Andrews Fasteners going Hugo!

I decided to move yet another website from WordPress to Hugo. This time the website has much more traffic than any other “of mines” (the ones that I am managing).

The main reason was speed (but also recent discussion about the environment and impact of technologies on it).

Speed was always the main goal of this website. Even that I made a lot of optimisation on it, including migrating to SiteGround (which helped a lot!), I still struggle to put the website on Green in Google Search Console - Core Vitals, which annoys me a lot!

So much good optimisation works, but Google still does not see that, despite that Lighthouse analysis showing a different picture.

I will not blame WordPress, however it is partly its fault.

Apart from speed, I think a lot about what impact this website has on the environment. The need for powerful servers to serve it just adds up to all the harm that we are doing to the environment.

Fast websites load quickly and reduce the amount of energy that is needed to display them. But that’s only half of the story. This is why I went back to basics and decided to go static with Hugo.

More about this you can read on the company official news post: Andrews Fasteners Limited website going green!

The other reason why I decided to resign from WordPress was security and stability.
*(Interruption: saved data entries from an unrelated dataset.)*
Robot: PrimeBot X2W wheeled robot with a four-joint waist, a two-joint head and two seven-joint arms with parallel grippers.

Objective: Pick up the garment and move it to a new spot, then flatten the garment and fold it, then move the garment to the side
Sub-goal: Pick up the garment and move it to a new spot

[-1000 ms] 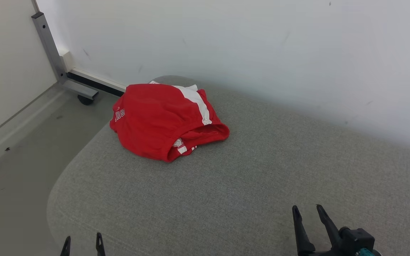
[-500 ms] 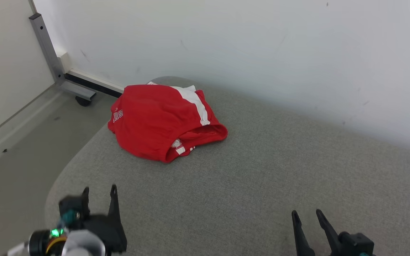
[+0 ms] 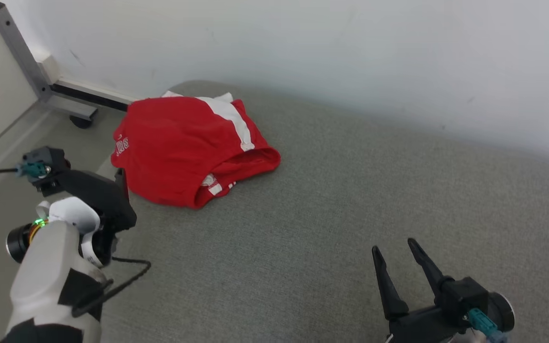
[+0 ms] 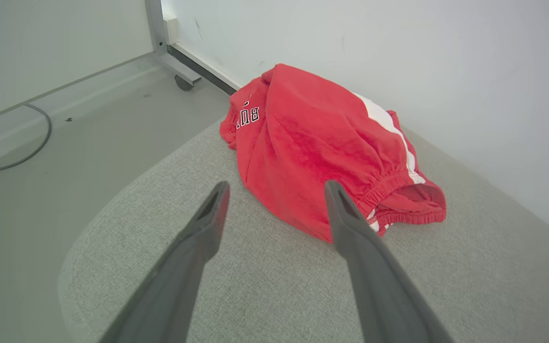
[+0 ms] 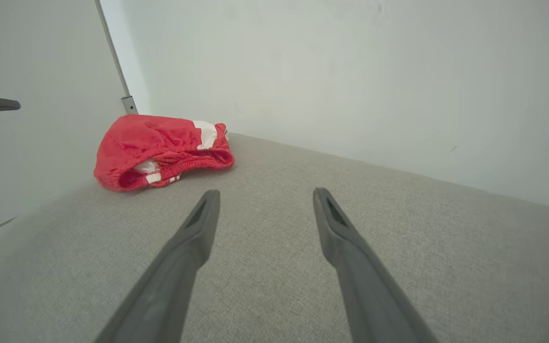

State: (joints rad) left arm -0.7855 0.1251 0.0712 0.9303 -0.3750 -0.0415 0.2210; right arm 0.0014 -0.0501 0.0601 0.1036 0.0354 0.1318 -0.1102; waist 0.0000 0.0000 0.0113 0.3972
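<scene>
On grey cushion [image 3: 312, 228] — red garment [image 3: 174, 147], perhaps shorts.

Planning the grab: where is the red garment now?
Head view: the garment lies bunched at the far left corner of the grey cushion, by the wall, just beyond the left pincer.

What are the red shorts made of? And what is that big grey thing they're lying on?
The shorts look like soft, thin cloth, probably a sporty polyester: matte, gently wrinkled, with a puckered stretchy waistband. The grey cushion looks covered in rough woven fabric: you can see tiny speckled threads. It is likely padded underneath, judging by its rounded edge.
</scene>
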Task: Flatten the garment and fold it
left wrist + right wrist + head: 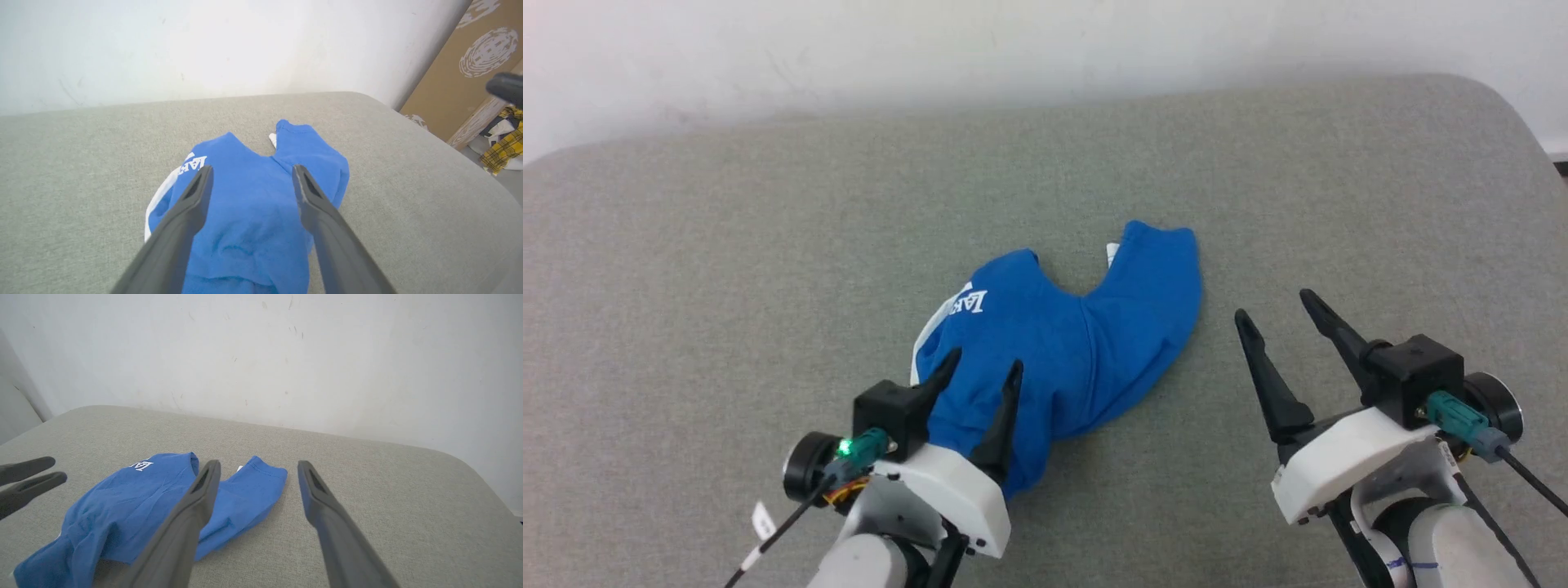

Each update of WordPress, WooCommerce and other plugins causes me extra validation work to see if nothing is broken. I don’t have time for that when I need to concentrate on my main job as a Quality Manager.

I proved myself, by migrating other websites, that going static is a good solution.

It involves a lot of work in the beginning (it took me a month of intensive work to finally push it live), but it pays off later on, especially on the security aspect. No WordPress, no risk of hacking using known vulnerabilities, especially in light of recent discoveries.

The whole job wasn’t straightforward. I need to think upfront about what’s currently on the website and see how to replicate things on a static site. Just before I even started my Hugo project I spend weeks gathering all the information on how to achieve what is currently in WordPress version.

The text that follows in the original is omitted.